**WORK INSTRUCTION**
Drop every image, then reproduce the data exactly as given.

★ ★ ★ ★ ★

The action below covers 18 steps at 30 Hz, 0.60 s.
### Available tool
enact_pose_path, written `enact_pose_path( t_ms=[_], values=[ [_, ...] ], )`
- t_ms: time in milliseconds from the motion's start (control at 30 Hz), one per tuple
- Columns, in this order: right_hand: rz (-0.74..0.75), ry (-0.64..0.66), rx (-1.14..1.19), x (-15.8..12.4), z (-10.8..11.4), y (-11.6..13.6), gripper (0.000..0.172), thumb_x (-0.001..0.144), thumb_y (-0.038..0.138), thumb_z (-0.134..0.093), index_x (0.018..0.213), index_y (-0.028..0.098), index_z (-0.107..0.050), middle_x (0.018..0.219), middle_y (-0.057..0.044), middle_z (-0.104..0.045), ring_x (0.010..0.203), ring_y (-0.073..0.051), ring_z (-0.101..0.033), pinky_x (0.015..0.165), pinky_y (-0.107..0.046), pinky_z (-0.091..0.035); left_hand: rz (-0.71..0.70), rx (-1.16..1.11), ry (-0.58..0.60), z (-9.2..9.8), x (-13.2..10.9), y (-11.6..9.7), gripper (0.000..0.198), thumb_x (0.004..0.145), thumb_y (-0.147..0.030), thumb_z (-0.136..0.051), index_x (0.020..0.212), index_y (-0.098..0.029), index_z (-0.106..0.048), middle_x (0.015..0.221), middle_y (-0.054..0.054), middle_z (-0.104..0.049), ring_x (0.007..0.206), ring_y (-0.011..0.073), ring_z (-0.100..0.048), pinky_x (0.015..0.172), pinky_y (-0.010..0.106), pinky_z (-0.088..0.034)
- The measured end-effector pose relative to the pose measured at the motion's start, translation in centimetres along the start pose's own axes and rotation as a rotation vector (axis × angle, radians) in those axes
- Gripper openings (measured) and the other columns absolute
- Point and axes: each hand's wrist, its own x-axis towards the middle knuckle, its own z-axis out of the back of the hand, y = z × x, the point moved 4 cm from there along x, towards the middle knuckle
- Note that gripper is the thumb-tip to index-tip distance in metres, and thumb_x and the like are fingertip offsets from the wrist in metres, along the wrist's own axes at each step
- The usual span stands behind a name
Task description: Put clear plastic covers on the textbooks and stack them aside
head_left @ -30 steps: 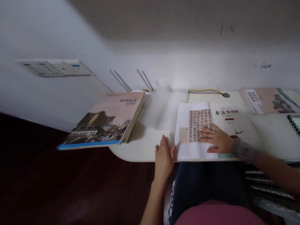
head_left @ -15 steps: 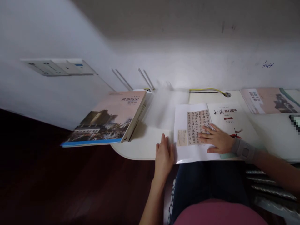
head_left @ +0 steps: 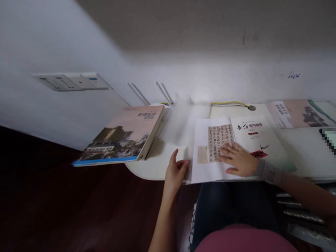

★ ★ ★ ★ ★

**REPLY TO THE TASK**
The action below covers 18 steps at 30 Hz, 0.60 s.
### Available tool
enact_pose_path, written `enact_pose_path( t_ms=[_], values=[ [_, ...] ], )`
- t_ms: time in milliseconds from the motion's start (control at 30 Hz), one per tuple
- Columns, in this order: right_hand: rz (-0.74..0.75), ry (-0.64..0.66), rx (-1.14..1.19), x (-15.8..12.4), z (-10.8..11.4), y (-11.6..13.6), gripper (0.000..0.172), thumb_x (-0.001..0.144), thumb_y (-0.038..0.138), thumb_z (-0.134..0.093), index_x (0.018..0.213), index_y (-0.028..0.098), index_z (-0.107..0.050), middle_x (0.018..0.219), middle_y (-0.057..0.044), middle_z (-0.104..0.045), ring_x (0.010..0.203), ring_y (-0.073..0.051), ring_z (-0.101..0.033), pinky_x (0.015..0.165), pinky_y (-0.107..0.046), pinky_z (-0.091..0.035); left_hand: rz (-0.71..0.70), rx (-1.16..1.11), ry (-0.58..0.60), z (-9.2..9.8), x (-13.2..10.9), y (-11.6..9.7), gripper (0.000..0.198), thumb_x (0.004..0.145), thumb_y (-0.147..0.030), thumb_z (-0.136..0.051), index_x (0.020..0.212), index_y (-0.098..0.029), index_z (-0.106..0.048), middle_x (0.015..0.221), middle_y (-0.054..0.054), middle_z (-0.104..0.049), ring_x (0.007..0.206), ring_y (-0.011..0.073), ring_z (-0.100..0.048), pinky_x (0.015..0.172), pinky_y (-0.010..0.106), pinky_z (-0.088..0.034)
- The measured end-effector pose relative to the pose measured at the motion's start, translation in centimetres along the start pose's own axes and rotation as a rotation vector (axis × angle, radians) in those axes
- Gripper openings (measured) and the other columns absolute
- Point and axes: each hand's wrist, its own x-axis towards the middle knuckle, its own z-axis out of the back of the hand, y = z × x, the point moved 4 cm from there along x, towards the middle knuckle
- Note that gripper is the thumb-tip to index-tip distance in metres, and thumb_x and the like are fingertip offsets from the wrist in metres, along the wrist's own axes at each step
- The usual span stands behind a name
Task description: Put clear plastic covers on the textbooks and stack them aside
head_left @ -30 steps: 
head_left @ -15 steps: 
head_left @ +0 steps: 

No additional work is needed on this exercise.